→ **What is needed**: Below this line is a set of entries; quote exactly the lines from the line that contains "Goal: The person" to the line that contains "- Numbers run", both lines included.

→ **Given data**:
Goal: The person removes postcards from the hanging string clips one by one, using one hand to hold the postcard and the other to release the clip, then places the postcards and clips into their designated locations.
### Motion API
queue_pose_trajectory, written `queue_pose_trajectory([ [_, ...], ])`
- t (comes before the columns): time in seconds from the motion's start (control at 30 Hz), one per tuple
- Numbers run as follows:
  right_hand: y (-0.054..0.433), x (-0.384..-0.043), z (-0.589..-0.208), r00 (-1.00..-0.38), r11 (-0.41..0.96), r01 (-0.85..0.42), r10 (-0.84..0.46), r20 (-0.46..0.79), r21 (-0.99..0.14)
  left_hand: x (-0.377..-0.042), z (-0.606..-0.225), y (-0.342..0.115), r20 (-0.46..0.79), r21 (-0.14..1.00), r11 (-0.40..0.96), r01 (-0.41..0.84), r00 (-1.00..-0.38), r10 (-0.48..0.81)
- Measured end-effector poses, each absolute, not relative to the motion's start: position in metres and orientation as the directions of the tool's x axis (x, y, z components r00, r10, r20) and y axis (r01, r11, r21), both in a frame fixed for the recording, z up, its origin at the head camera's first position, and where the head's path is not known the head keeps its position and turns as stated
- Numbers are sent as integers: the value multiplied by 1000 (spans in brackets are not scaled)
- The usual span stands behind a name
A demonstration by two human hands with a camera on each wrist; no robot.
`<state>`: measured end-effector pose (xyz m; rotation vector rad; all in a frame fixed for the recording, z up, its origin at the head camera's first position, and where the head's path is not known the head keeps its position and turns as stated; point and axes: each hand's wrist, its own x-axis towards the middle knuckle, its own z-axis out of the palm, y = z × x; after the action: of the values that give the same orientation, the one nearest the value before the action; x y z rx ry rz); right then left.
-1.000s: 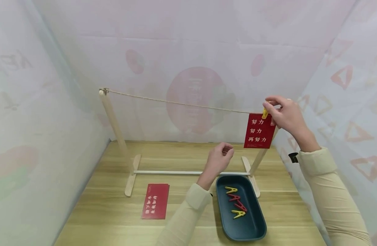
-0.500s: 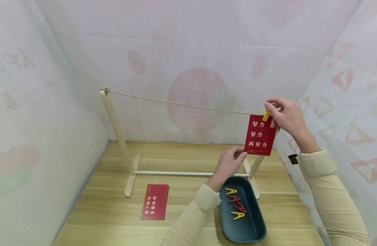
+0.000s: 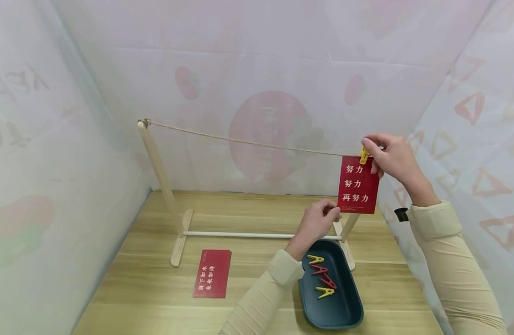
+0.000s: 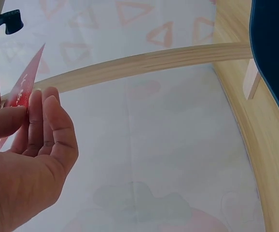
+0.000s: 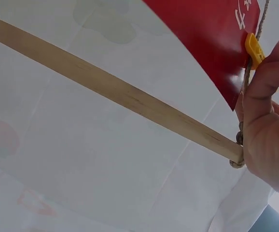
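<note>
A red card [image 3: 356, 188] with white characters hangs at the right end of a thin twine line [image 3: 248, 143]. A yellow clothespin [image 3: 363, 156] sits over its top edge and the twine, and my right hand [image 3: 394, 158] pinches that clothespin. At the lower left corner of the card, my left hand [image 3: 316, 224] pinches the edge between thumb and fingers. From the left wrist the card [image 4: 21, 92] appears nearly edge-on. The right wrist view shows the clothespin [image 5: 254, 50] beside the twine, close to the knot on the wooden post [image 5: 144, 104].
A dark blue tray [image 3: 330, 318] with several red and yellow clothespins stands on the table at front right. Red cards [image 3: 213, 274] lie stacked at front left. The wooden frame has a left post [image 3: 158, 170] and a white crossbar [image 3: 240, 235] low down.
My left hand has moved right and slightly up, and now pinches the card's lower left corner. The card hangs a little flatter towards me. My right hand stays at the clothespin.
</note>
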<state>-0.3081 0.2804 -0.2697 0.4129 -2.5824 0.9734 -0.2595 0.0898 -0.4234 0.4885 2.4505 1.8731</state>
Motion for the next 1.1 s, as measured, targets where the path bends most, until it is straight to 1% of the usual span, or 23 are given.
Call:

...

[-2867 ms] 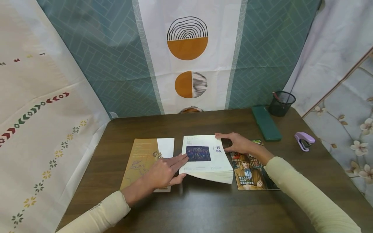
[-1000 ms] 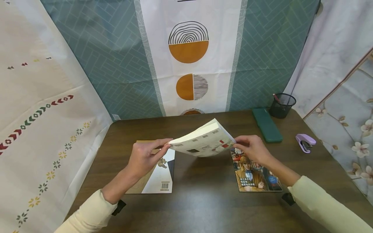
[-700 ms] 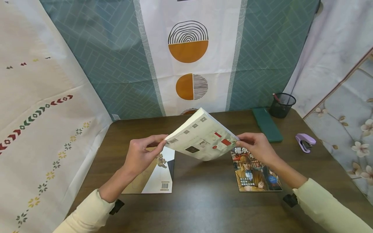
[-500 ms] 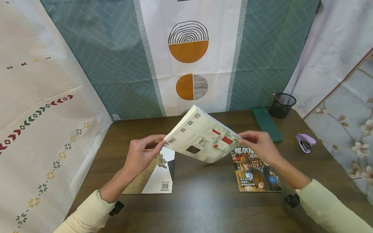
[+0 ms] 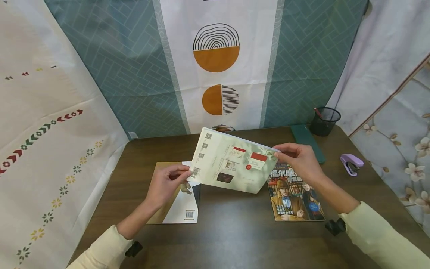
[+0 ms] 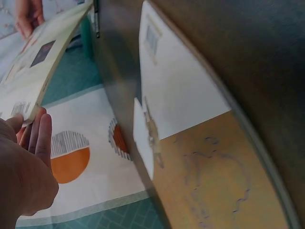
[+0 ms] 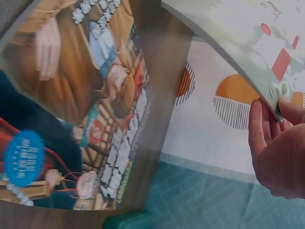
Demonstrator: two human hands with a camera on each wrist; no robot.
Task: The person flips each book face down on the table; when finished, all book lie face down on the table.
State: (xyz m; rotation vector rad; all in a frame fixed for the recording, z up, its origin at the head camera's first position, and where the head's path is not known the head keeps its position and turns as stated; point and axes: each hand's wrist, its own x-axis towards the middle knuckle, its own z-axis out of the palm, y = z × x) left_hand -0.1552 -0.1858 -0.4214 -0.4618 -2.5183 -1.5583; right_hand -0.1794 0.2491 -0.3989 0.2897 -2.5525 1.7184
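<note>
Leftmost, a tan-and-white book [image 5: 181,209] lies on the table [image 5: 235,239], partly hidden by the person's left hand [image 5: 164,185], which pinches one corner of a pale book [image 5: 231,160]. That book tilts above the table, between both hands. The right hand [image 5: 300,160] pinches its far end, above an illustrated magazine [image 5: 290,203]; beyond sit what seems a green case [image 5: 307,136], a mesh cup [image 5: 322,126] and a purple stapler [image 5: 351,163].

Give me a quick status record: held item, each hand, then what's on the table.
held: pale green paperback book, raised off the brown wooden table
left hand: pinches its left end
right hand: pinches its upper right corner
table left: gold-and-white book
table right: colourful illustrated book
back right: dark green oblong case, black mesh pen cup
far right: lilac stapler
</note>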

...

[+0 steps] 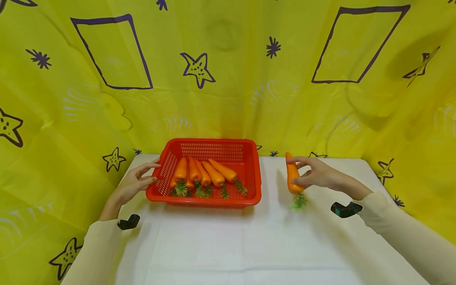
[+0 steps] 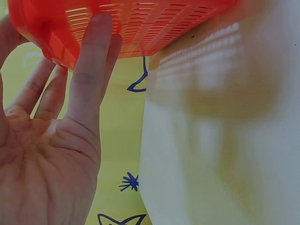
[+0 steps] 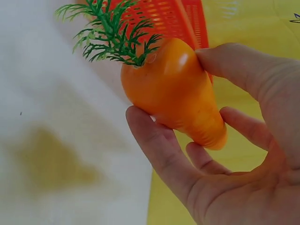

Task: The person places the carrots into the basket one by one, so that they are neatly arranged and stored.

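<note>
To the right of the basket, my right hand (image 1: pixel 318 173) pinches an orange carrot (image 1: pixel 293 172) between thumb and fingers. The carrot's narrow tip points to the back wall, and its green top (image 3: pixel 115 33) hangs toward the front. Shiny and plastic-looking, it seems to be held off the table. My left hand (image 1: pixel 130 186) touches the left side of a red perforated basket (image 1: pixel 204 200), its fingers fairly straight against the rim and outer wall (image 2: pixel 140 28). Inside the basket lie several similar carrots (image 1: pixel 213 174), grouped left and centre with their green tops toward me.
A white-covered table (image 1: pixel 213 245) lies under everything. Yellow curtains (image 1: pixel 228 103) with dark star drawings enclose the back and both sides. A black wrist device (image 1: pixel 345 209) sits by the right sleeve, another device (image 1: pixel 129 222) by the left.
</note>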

→ **Reply**:
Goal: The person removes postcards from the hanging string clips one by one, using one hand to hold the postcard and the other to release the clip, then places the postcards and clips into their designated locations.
### Motion API
queue_pose_trajectory, written `queue_pose_trajectory([ [_, ...], ])`
- t (comes before the columns): time in seconds from the motion's start (control at 30 Hz), one per tuple
- Numbers run as follows:

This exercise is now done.